Beginning Tuesday, Feb. 17 through 4 p.m. on March 3, teams are allowed to place the franchise or transition tag on a player who is scheduled to become an unrestricted free agent when the new NFL league year begins on March 11.
It may sound simple, but the actual mechanics here a little more complex than meets the eye.
Here’s what you need to know about what can happen between now and March 3:
What is the franchise tag?
The franchise tag is a collectively-bargained tool teams can use on one impending unrestricted free agent per year. Teams cannot use both the franchise tag and transition tag (more on that in a bit) in a single offseason; they have to choose between using one or the other. The franchise tag is more commonly used.
Players who have the franchise tag placed on them receive a guaranteed, non-negotiable one-year contract for the upcoming season if they sign the tender. Often times, the franchise tag is a placeholder for a contract extension, which can be negotiated and signed up until mid-July when a player is on the tag.
There are two different kinds of franchise tags:
Exclusive franchise tag: This prevents a player from negotiating offer sheets with other teams, but costs more than the non-exclusive tag. The salary is determined by whichever figure is higher: The average of the top five salaries at the player’s position during the current year, or 120 percent of that player’s previous salary. This type of tag is rarely used – it’s only been used four times since 2014.
Non-exclusive franchise tag: The much more common tag. Players can negotiate and sign offer sheets with any team once the new league year begins, but the player’s previous team retains the right to match that offer sheet. If they do not match it, that team will receive two first-round picks from the team that signed the player to an offer sheet. The last time a player who had the non-exclusive tag placed on him changed teams was 2000, when the Seattle Seahawks declined to match the Dallas Cowboys’ offer sheet for wide receiver Joey Galloway and received two first-round picks in return. The salary for the non-exclusive franchise tag is lower than the exclusive tag, as it’s determined by the higher figure between: the average of the top five salaries at a player’s position over the last five years applied to the current salary cap, or 120 percent of the player’s previous salary.
The short version: Almost all franchise tags are non-exclusive ones, which cost less but carry a chance – albeit a slim, and exceedingly rare, one – that the player will sign an offer sheet with another team.
The Colts in 2024 used the non-exclusive franchise tag on wide receiver Michael Pittman Jr., then signed him to an extension a few weeks later. That was the first time the Colts used a tag of any sort since placing it on punter Pat McAfee in 2013.
Another option: The transition tag
Teams can also place the transition tag on an impending unrestricted free agent if they decline to use the franchise tag, but want to pull a lever to retain an impending unrestricted free agent.
Like the non-exclusive franchise tag, players can negotiate offer sheets with other teams while on the transition tag.

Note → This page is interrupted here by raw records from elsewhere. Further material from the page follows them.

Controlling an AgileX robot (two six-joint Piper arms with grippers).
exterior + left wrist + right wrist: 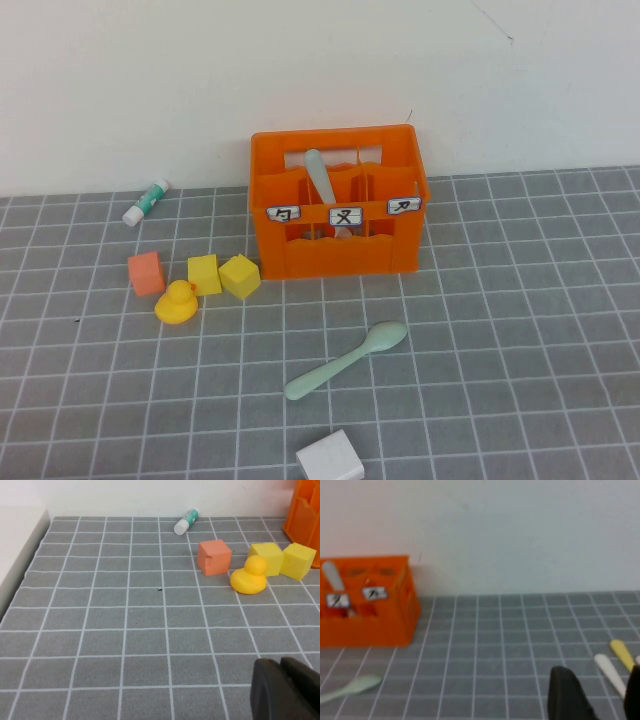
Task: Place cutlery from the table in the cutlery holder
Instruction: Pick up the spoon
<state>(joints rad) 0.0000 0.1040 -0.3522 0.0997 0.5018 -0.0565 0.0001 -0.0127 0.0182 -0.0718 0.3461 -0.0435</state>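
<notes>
The orange cutlery holder (340,255) stands at the back middle of the grey gridded table (520,330). A pale green cutlery handle (320,178) sticks up, leaning, from its middle compartment. A pale green spoon (345,362) lies flat on the table in front of the holder, bowl toward the right. Neither arm shows in the high view. In the left wrist view my left gripper (281,662) is shut and empty, low over bare table well short of the toys. In the right wrist view my right gripper (600,700) is open with nothing in it, far to the right of the holder (370,625) and spoon (350,687).
Left of the holder sit an orange cube (146,273), two yellow cubes (204,274), a yellow duck (177,302) and a white-and-green tube (147,201). A white block (330,458) lies at the front edge. A white stick (607,672) and a yellow stick (621,653) lie near my right gripper.
</notes>
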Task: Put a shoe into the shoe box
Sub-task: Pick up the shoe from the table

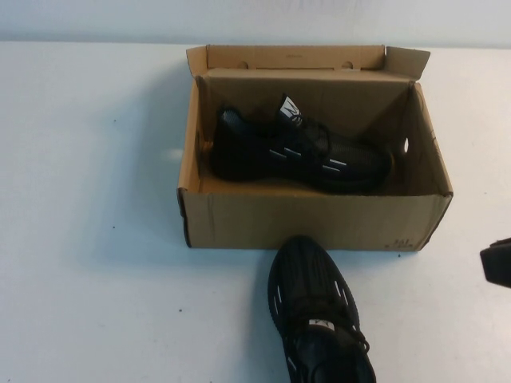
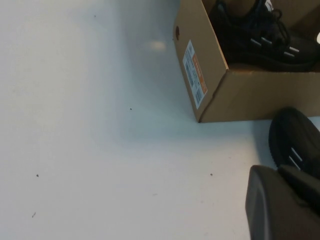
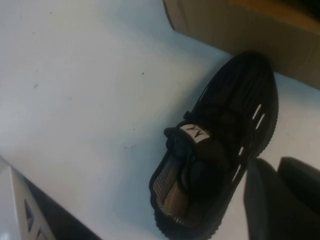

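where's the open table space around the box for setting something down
The widest bare patch is table left of the shoe box. Right of the box is a narrower strip, with the right pincer at its near edge. In front it is crowded by the loose shoe. The left pincer shows only in its wrist view.

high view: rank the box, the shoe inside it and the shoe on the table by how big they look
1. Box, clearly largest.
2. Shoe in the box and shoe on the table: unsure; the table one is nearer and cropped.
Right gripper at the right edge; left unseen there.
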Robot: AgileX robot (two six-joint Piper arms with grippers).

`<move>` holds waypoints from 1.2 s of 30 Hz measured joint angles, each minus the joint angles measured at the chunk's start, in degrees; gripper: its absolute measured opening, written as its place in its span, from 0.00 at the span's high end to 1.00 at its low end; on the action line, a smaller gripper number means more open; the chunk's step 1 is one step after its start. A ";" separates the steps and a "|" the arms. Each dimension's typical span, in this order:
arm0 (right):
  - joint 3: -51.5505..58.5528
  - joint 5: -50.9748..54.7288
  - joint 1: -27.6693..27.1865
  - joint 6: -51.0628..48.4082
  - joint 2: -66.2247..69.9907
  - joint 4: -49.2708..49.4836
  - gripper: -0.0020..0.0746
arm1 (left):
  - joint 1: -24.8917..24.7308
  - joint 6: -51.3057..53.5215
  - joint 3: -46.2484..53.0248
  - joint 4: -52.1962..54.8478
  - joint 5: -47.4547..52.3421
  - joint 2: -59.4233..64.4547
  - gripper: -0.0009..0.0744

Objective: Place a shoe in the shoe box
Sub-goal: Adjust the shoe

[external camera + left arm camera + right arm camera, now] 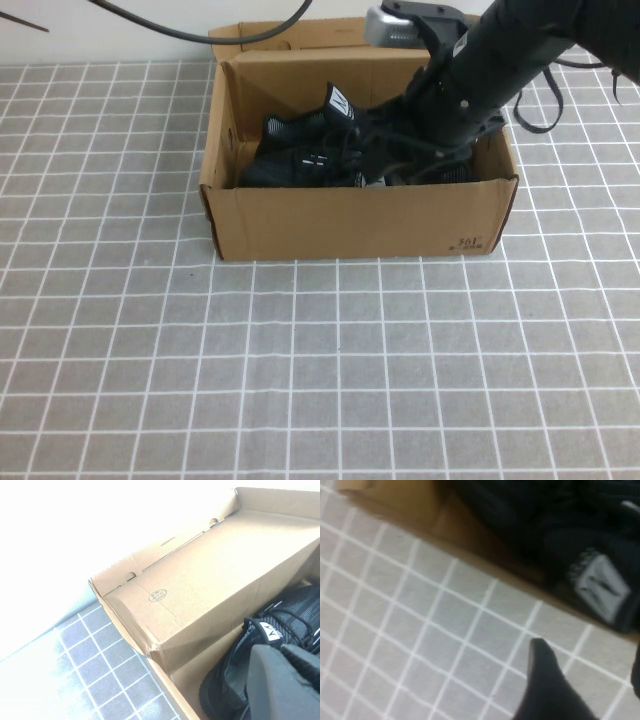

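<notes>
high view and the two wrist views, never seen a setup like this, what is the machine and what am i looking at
It is a robot with two arms, each ending in two fingers that pinch. The high view looks down at a grey checked tablecloth. On it stands an open brown cardboard shoe box, and a black knit sneaker with a white tongue tag lies inside. A dark arm reaches into the box from the far right. The other two pictures come from cameras on the wrists. The left gripper, fingers shut, is close by the sneaker inside the box. The right gripper shows above the cloth at the box's edge, fingers open, holding nothing.
</notes>
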 joint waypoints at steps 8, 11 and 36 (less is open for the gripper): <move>-0.10 -1.20 0.00 1.30 0.24 -1.14 0.53 | 0.04 -0.12 0.00 0.23 0.11 0.00 0.99; -0.37 -2.48 0.00 1.36 1.32 -1.06 0.52 | 0.04 -0.12 0.00 0.23 0.11 0.00 0.99; -0.46 -8.66 0.00 3.84 6.82 -0.23 0.64 | 0.04 -0.12 0.00 1.13 0.22 0.00 0.99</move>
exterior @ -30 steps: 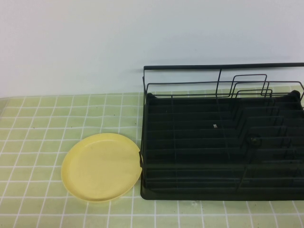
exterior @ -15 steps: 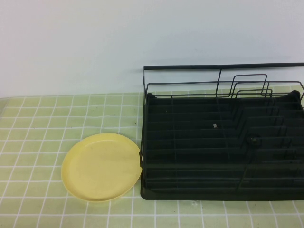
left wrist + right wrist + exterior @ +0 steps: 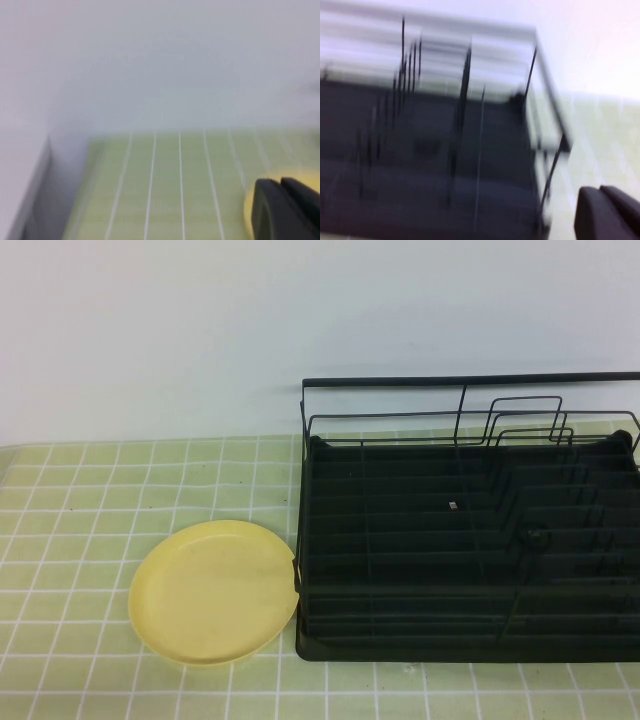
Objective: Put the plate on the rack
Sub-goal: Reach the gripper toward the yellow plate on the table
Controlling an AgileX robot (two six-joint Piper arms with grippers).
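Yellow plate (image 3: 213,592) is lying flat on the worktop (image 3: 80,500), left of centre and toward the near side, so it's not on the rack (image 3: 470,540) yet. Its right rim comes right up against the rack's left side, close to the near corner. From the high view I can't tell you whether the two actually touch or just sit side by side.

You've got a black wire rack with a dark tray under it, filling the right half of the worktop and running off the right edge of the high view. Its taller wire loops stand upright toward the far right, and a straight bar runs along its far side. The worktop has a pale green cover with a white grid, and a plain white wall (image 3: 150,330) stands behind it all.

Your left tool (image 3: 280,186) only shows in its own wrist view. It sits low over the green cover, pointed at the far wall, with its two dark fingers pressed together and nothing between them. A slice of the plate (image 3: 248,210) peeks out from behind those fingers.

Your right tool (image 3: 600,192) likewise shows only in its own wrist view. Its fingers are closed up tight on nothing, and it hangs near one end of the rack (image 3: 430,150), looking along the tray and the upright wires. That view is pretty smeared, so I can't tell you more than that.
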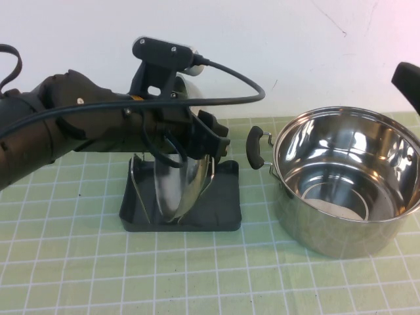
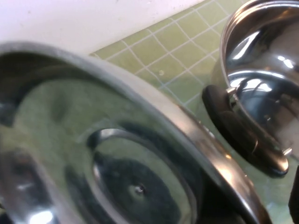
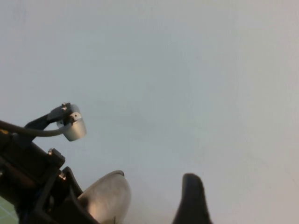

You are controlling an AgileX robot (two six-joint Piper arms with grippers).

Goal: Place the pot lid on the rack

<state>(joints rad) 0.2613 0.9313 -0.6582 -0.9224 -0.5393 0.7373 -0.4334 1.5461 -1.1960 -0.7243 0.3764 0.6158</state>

There are two key differences: First, the salary of the transition tag is determined by the average of the top 10 salaries at a player’s position over the last five years; second, if a team declines to match an offer sheet, it does not receive compensation in return. It’s basically a right of first refusal mechanism.
Six players have received the transition tag in the last 10 years: Patriots S Kyle Dugger (2024), Cardinals RB Kenyan Drake (2020), Bears CB Kyle Fuller (2018), Dolphins TE Charles Clay (2015), Browns C Alex Mack (2014) and Steelers LB Jason Worilds (2014).
Of those players, two (Drake and Worilds) played a season on the transition tag (meaning they did not sign a multi-year contract). Dugger, Fuller, Clay and Mack all signed contract extensions; in the case of Fuller, the Bears matched an offer sheet Fuller inked with the Green Bay Packers to keep him in Chicago.
The short version: The transition tag is cheaper than both franchise tags, but teams don’t get anything in return if they decline to match an offer sheet.